Sebolt Wire Company heats copper ingots to very high temperatures by placing the ingots in a large heat coil. The heated ingots are then run through a shaping machine that shapes the soft ingot into wire. Due to the long heat-up time, the coil is never turned off. When an ingot is placed in the coil, the temperature is raised to an even higher level, and then the coil is allowed to drop to the “waiting” temperature between ingots. Management needs to know the variable cost of power involved in heating an ingot and the fixed cost of power during “waiting” periods. The following data on ingots processed and power costs are available:

## Prepare a scattergraph by plotting ingots processed and power cost on a graph. Draw a straight line though the two data points that correspond to the high and low levels of activity.

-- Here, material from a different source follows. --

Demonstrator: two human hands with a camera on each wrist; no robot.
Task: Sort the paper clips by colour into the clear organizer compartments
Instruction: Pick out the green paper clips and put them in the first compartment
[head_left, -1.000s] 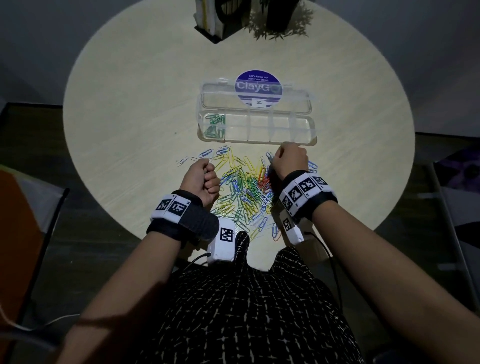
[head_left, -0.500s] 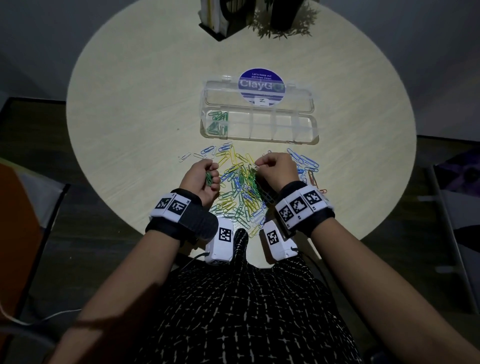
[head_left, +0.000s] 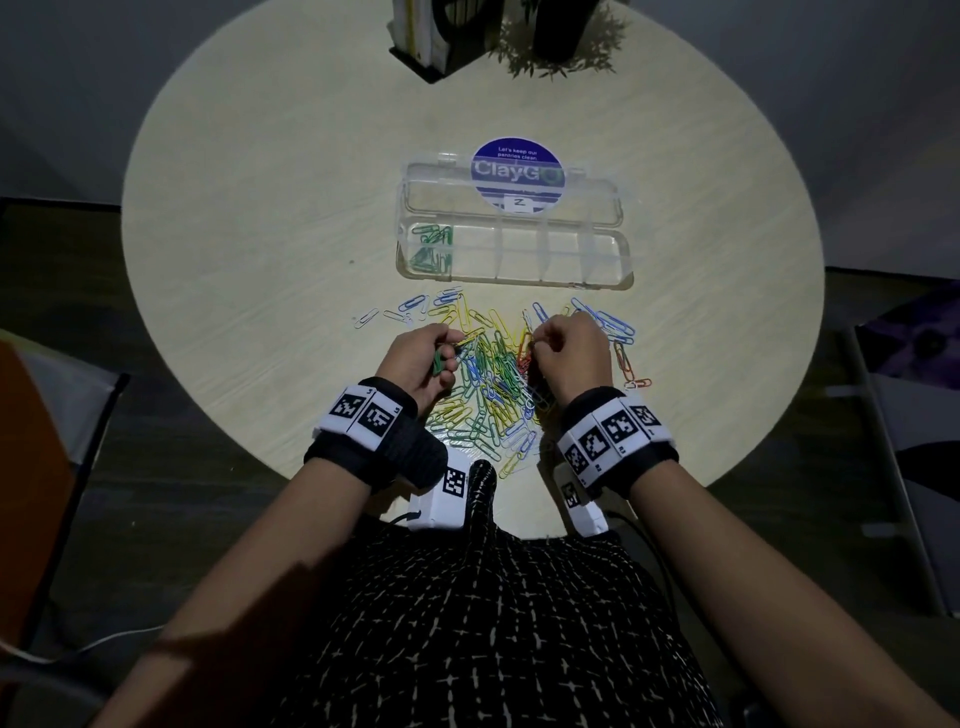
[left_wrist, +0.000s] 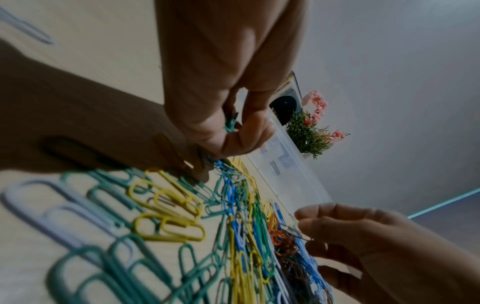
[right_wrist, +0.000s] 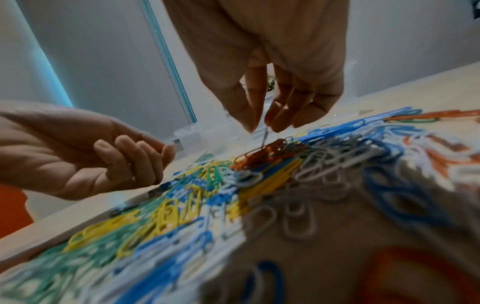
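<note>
A mixed pile of paper clips (head_left: 488, 395) in green, yellow, blue, white and orange lies on the round table in front of the clear organizer (head_left: 605, 254). The organizer's lid is open, and green clips (head_left: 431, 247) fill its leftmost compartment. My left hand (head_left: 447, 358) hovers at the pile's left edge with a few green clips (left_wrist: 230, 125) held in its curled fingers. My right hand (head_left: 535, 348) is over the pile's upper right, where thumb and forefinger pinch a thin pale clip (right_wrist: 263, 133) just above a cluster of orange clips (right_wrist: 262, 154).
A round blue sticker (head_left: 517, 171) shows through the organizer lid. A book holder (head_left: 431, 36) and a small potted plant (head_left: 561, 41) stand at the table's far edge. The near table edge (head_left: 519, 530) is against my lap. A chair (head_left: 31, 467) stands at the left.
My right hand has come back from the organizer's front edge to the pile and pinched a clip. The left hand stayed in place and tilted, so its green clips show.
</note>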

Make sure your line intersects the Y-axis.

Month Number of ingots Power cost

January 110 $5,500

February 90 $4,500

March 80 $4,400

April 100 $5,500

May 130 $6,000

June 120 $5,600

July 70 $4,000

August 60 $3,200

September 50 $3,400

October 40 $2,400

Required:

1. Using the high-low method, estimate a cost formula for power cost. Express the formula in the form Y = a + bX.

2. Prepare a scattergraph by plotting ingots processed and power cost on a graph. Draw a straight line though the two data points that correspond to the high and low levels of activity. Make sure your line intersects the Y-axis.

3. Comment on the accuracy of your high-low estimates assuming a least-squares regression analysis estimated the total fixed costs to be $1,185.45 per month and the variable cost to be $37.82 per ingot. How would the straight line that you drew in requirement 2 differ from a straight line that minimizes the sum of the squared errors?